Opini : "Koperasi Desa: Solusi Ekonomi atau Ladang Baru Korupsi?"
Oleh : Muhamad Sarman (Kordinator LPK Trankonmasi Jawa Tengah)
Pembentukan Koperasi Desa (Kopdes) Merah Putih yang diawasi langsung oleh Mendagri Tito Karnavian dan Menkop Budi Arie Setiadi, serta melibatkan aparat penegak hukum, menunjukkan bahwa pemerintah ingin memastikan koperasi ini berjalan dengan transparan dan tidak disalahgunakan.
Namun, di lapangan, efektivitas pengawasan ini masih menjadi tanda tanya. Banyak program pemerintah sebelumnya yang memiliki niat baik tetapi tetap rawan diselewengkan, terutama jika tidak ada kontrol ketat dari masyarakat.
Jika koperasi ini dikelola dengan baik, tentu bisa membantu perekonomian desa. Tapi jika malah jadi ajang bancakan elite atau kelompok tertentu, rakyat kecil yang seharusnya mendapat manfaat justru bisa dirugikan.
Ada dua kemungkinan yang bisa terjadi dengan Kopdes Merah Putih ini.
1. Jika dikelola dengan baik, koperasi bisa menjadi alat untuk mengangkat ekonomi desa. Masyarakat desa bisa mendapatkan akses modal yang lebih mudah, meningkatkan produksi pertanian atau usaha kecil, dan menciptakan lapangan kerja. Jika koperasi benar-benar berpihak kepada rakyat, ini bisa menjadi solusi nyata bagi ketimpangan ekonomi antara desa dan kota.
2. Jika disalahgunakan, koperasi ini justru bisa menjadi ajang korupsi dan kepentingan segelintir pihak. Pengelolaan yang tidak transparan, dana yang dikorupsi, atau hanya menguntungkan kelompok tertentu bisa membuat rakyat kecil justru semakin terpinggirkan. Apalagi jika pengawasan hanya formalitas dan aparat penegak hukum hanya sekadar simbol tanpa tindakan nyata.
Banyak program di masa lalu yang niatnya bagus, tapi akhirnya menjadi proyek yang menguntungkan elite saja. Apakah pemerintah kali ini bisa memastikan koperasi ini benar-benar berjalan untuk rakyat, atau malah jadi masalah baru di desa?

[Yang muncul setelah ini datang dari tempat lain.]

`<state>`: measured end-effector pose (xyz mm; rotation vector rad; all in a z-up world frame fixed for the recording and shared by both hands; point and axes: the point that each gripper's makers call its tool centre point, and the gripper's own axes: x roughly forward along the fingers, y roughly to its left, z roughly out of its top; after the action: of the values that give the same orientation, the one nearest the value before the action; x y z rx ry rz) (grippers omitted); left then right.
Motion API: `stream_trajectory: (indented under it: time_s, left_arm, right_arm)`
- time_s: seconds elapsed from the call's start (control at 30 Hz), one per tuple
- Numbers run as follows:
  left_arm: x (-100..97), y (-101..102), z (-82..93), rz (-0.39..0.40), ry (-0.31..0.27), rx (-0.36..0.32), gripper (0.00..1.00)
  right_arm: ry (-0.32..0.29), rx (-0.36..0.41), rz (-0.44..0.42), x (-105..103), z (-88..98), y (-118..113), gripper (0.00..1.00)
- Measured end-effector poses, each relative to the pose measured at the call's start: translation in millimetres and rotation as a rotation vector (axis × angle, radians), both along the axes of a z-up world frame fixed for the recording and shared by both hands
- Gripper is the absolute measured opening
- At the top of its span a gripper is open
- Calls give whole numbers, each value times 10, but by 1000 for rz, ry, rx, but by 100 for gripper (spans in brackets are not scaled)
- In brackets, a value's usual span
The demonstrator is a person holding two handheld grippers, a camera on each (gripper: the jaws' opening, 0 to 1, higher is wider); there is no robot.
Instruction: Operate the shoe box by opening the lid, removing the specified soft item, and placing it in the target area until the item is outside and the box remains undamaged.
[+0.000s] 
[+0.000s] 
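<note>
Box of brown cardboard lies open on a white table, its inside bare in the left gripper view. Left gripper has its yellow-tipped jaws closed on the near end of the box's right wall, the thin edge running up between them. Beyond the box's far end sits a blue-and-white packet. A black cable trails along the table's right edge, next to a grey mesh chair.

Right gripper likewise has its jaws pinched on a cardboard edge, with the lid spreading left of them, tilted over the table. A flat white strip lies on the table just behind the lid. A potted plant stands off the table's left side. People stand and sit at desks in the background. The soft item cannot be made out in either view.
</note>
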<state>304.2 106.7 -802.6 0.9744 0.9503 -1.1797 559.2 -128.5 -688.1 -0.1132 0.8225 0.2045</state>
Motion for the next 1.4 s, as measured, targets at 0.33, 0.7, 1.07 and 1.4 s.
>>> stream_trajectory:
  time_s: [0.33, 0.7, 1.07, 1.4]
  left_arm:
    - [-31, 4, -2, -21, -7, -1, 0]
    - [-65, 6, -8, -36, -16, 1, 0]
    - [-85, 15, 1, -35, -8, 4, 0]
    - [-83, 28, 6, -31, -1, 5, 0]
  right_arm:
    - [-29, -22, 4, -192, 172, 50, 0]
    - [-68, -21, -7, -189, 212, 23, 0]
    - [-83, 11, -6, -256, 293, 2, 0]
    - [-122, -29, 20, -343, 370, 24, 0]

Itu yang harus kita kawal bersama.
Pernyataan Tito tentang mekanisme pengawasan Kopdes Merah Putih melalui Badan Musyawarah Desa (BPD) terdengar ideal di atas kertas. BPD memang berfungsi seperti DPRD versi desa, yang punya kewenangan mengawasi kebijakan kepala desa dan bisa mengusulkan pemakzulan jika ada pelanggaran.
Namun, dalam praktiknya, apakah BPD benar-benar independen dan berani menindak kepala desa yang menyimpang?
Banyak kasus di desa menunjukkan bahwa BPD sering kali kurang berdaya karena beberapa alasan:
1. BPD dan kepala desa sering "main mata", apalagi jika ada kepentingan politik atau ekonomi bersama.
2. Masyarakat desa cenderung segan melawan kepala desa, terutama di daerah di mana kepala desa memiliki pengaruh kuat.
3. Proses pemakzulan kepala desa sulit dan memerlukan banyak dukungan, yang bisa saja dihambat oleh birokrasi atau tekanan politik.
Kalau memang pengawasan ini ingin efektif, harus ada jaminan bahwa BPD bisa bekerja tanpa tekanan dan masyarakat desa benar-benar diberi ruang untuk mengawasi koperasi ini secara transparan. Kalau tidak, pengawasan hanya akan jadi formalitas belaka.